Functional Anatomy and Clinical Correlations
The gallbladder's main function is storing and concentrating bile. The mucosa absorbs water and electrolytes during storage. This progressively concentrates bile, increasing the effectiveness of bile salts for fat emulsification. However, concentration also increases stone formation risk, especially during bile stasis.
Sphincter of Oddi and Bile Flow
The sphincter of Oddi regulates bile flow into the duodenum. During fasting, it remains tonically contracted, preventing bile entry. When cholecystokinin is released in response to fatty food, the gallbladder contracts while the sphincter relaxes. This expels concentrated bile into the duodenum to facilitate fat digestion and absorption.
Clinical Relationships
The common bile duct, pancreatic duct, and ampulla of Vater have significant anatomical and functional relationships. Elevated intrapancreatic pressure can reflux bile into the pancreatic duct, potentially causing pancreatitis. Gallstones lodging at the ampulla can obstruct both ducts simultaneously, precipitating acute pancreatitis.
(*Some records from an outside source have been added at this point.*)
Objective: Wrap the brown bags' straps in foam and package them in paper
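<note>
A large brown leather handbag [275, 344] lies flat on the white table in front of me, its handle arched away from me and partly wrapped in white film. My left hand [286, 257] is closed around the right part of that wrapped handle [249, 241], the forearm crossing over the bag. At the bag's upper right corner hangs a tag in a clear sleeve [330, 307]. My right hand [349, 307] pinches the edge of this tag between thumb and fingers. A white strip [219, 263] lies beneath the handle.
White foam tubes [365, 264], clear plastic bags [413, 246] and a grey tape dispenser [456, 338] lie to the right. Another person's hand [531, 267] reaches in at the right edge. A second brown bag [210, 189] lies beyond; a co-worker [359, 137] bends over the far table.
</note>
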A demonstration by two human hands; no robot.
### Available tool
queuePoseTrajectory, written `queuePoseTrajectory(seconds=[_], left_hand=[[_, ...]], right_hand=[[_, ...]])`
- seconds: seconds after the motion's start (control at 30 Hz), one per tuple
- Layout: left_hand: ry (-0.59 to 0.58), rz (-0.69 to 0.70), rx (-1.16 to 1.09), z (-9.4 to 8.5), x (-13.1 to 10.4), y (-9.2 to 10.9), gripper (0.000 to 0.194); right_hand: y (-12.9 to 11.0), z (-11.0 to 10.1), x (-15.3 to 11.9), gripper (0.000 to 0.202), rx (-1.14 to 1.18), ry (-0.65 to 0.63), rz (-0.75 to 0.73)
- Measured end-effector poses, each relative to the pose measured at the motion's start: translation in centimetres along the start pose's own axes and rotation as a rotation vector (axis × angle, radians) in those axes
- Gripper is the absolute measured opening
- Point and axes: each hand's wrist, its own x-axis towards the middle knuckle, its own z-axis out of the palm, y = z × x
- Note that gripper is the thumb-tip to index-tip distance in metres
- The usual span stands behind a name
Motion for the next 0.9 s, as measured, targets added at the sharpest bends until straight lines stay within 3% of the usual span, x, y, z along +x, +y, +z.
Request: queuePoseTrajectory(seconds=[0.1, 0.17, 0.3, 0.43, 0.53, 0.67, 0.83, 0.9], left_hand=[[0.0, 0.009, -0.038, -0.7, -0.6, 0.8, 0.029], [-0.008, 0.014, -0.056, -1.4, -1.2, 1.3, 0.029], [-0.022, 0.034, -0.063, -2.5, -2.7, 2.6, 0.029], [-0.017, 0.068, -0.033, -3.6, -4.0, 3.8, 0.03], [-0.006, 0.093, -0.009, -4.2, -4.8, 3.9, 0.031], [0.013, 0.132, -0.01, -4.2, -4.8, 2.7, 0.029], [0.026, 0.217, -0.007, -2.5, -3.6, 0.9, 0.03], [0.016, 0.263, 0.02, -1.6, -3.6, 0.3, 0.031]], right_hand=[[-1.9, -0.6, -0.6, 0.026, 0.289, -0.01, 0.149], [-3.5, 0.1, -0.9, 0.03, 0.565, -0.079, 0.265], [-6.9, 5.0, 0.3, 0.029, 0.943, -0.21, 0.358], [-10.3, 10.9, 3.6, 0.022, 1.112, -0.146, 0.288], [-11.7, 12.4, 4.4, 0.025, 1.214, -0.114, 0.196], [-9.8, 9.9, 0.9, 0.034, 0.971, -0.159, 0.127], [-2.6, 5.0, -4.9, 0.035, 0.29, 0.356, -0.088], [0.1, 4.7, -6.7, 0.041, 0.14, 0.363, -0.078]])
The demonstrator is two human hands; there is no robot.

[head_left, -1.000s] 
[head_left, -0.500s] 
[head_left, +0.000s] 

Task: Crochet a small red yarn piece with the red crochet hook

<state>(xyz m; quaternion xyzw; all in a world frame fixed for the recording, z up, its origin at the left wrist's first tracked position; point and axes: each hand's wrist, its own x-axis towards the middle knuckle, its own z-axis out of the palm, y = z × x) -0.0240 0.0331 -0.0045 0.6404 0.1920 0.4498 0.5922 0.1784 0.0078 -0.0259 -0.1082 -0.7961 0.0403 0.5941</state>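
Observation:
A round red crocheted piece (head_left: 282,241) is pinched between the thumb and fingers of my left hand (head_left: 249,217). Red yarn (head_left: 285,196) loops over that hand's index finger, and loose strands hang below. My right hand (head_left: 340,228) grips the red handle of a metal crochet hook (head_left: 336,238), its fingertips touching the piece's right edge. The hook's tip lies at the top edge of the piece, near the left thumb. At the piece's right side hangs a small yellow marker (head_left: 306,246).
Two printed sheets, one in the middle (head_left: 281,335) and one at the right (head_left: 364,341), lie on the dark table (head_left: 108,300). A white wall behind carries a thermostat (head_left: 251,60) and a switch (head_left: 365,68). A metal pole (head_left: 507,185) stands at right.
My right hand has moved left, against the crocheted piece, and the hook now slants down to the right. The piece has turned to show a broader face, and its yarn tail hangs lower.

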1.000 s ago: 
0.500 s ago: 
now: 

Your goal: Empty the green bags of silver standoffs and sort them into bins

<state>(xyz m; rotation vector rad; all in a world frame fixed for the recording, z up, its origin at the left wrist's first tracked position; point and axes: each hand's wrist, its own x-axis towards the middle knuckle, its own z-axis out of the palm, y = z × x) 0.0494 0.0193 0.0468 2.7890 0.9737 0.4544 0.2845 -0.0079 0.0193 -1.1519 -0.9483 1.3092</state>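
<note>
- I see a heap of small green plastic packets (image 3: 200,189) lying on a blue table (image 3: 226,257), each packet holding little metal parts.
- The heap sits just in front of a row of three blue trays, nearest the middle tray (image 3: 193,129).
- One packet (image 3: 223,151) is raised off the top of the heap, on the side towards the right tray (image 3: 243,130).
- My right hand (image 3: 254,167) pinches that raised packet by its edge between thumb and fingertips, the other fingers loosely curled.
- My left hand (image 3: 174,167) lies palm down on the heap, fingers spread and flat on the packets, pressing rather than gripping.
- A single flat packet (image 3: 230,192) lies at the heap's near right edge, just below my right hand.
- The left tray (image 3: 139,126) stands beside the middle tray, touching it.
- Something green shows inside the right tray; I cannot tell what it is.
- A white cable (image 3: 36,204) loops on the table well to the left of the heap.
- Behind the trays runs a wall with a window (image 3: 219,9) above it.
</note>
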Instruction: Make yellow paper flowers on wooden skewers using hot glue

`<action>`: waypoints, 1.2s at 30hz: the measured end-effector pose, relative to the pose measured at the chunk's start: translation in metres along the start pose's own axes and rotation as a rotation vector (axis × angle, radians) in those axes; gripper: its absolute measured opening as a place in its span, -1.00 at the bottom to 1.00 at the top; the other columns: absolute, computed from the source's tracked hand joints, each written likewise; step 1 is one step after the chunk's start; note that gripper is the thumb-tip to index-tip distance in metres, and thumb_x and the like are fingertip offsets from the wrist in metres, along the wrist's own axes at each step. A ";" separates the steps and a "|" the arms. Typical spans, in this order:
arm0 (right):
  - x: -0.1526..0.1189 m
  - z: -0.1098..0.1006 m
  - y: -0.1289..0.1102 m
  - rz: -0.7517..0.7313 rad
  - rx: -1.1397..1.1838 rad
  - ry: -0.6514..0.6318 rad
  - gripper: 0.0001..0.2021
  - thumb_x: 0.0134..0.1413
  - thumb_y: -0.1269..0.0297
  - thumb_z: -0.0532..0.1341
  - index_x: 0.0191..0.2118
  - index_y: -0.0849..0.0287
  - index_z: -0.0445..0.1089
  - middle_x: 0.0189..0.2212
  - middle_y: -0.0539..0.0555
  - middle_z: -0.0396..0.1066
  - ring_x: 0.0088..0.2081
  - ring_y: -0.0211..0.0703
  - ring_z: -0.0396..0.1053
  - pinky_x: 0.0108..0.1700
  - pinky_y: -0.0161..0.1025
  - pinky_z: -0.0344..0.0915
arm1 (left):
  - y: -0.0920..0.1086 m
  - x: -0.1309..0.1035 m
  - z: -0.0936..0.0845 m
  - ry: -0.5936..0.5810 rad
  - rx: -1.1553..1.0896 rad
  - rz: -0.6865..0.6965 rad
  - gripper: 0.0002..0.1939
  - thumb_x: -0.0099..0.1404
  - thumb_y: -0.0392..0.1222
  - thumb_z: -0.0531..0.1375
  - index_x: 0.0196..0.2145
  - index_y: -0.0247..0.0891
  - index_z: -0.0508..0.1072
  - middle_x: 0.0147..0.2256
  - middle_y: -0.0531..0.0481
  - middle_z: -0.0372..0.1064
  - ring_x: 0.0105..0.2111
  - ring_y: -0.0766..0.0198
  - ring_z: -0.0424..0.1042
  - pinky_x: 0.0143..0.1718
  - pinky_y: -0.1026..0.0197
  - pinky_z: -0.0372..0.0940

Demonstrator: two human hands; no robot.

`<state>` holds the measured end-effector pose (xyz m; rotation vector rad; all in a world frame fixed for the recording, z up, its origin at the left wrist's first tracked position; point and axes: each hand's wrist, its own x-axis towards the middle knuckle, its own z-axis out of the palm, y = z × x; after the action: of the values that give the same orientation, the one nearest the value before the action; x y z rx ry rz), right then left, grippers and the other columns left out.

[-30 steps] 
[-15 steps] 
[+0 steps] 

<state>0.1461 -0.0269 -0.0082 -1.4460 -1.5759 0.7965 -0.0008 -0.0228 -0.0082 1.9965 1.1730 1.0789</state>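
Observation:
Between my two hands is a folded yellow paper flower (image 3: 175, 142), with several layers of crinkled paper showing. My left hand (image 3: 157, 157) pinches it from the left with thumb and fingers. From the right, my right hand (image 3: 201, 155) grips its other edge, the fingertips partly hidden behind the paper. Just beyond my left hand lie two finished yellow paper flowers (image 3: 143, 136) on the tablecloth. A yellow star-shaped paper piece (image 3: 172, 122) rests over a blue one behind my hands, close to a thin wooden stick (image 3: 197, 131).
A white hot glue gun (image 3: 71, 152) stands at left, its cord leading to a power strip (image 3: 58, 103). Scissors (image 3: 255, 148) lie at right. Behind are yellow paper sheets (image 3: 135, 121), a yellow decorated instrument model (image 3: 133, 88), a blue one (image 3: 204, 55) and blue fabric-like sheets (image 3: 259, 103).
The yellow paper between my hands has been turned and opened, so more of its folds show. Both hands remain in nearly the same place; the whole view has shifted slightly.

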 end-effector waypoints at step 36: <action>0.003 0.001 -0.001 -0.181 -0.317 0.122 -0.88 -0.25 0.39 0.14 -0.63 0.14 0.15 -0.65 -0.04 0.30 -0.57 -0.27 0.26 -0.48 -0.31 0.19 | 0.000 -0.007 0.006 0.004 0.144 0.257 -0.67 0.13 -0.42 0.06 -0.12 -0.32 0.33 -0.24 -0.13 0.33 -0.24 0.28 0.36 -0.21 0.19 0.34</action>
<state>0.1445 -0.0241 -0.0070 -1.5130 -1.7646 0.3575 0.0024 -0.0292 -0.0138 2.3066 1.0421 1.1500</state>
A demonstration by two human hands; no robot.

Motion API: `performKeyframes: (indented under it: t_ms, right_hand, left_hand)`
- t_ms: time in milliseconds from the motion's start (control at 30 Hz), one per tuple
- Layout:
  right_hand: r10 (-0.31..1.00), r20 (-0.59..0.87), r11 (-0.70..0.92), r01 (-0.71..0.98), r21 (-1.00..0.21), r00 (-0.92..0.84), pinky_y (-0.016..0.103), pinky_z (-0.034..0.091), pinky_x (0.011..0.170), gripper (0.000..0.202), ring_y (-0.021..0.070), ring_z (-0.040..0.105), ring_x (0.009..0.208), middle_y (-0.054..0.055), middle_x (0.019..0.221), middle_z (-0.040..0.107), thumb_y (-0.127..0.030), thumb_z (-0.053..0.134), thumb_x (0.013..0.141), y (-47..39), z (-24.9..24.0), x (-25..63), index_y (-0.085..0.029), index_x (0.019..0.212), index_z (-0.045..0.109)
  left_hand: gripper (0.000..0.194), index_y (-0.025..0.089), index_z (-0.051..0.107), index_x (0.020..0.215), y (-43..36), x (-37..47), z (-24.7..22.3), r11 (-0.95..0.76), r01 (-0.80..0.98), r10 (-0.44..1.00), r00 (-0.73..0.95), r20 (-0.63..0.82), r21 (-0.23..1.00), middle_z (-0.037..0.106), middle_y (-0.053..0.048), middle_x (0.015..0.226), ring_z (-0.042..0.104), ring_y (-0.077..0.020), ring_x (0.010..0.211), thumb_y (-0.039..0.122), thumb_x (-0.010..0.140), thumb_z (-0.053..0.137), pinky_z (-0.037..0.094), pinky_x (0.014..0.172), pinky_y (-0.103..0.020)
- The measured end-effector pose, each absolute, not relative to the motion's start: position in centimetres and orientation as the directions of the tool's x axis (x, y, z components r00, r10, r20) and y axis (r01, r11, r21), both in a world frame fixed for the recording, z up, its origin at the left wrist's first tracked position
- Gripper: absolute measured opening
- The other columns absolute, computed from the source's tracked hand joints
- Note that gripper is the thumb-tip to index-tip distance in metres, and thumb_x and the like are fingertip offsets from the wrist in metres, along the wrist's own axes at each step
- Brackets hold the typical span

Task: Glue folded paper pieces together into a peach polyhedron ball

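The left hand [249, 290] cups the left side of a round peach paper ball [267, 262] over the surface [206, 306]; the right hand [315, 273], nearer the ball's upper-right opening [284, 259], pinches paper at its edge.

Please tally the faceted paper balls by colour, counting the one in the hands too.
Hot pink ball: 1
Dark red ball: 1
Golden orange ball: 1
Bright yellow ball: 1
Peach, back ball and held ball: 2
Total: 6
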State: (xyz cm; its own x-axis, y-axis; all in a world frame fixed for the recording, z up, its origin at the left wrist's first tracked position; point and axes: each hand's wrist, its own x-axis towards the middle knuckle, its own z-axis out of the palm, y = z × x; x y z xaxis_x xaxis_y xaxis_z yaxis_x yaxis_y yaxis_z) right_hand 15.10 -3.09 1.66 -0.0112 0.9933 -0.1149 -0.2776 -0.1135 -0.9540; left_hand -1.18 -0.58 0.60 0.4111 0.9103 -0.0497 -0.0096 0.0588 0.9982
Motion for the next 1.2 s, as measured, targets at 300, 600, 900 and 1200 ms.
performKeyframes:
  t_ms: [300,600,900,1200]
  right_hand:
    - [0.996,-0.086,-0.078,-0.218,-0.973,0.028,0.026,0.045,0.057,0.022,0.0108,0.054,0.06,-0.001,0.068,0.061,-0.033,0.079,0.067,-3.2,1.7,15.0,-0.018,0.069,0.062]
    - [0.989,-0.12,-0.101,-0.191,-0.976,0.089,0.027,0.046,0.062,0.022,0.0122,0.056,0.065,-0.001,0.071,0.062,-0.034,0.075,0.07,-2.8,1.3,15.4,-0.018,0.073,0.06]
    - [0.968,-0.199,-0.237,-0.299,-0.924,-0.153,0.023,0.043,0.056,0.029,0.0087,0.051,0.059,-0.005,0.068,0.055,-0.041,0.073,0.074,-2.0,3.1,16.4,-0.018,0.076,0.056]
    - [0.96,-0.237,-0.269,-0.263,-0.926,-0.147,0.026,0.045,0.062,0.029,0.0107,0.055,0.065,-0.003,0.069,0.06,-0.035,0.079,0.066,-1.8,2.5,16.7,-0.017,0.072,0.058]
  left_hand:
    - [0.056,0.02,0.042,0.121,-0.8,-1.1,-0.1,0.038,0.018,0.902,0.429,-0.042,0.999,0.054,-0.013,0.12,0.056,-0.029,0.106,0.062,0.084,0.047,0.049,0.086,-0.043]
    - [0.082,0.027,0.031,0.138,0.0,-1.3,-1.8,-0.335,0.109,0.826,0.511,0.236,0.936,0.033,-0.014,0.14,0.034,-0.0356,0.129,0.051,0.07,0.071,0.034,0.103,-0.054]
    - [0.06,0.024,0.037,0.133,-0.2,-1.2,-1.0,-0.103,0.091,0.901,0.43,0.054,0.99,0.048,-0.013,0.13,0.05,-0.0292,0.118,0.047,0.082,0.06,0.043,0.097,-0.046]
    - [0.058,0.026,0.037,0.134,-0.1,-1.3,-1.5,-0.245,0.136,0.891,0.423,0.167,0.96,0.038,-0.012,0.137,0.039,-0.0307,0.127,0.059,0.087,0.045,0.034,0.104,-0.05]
The hepatoduodenal ligament contains the common bile duct, hepatic artery, and hepatic portal vein. This region is critical during hepatic surgery. Bile duct strictures develop from surgical injury, chronic pancreatitis, or primary sclerosing cholangitis. Understanding these functional relationships helps you predict clinical consequences of obstruction, stones, and inflammation.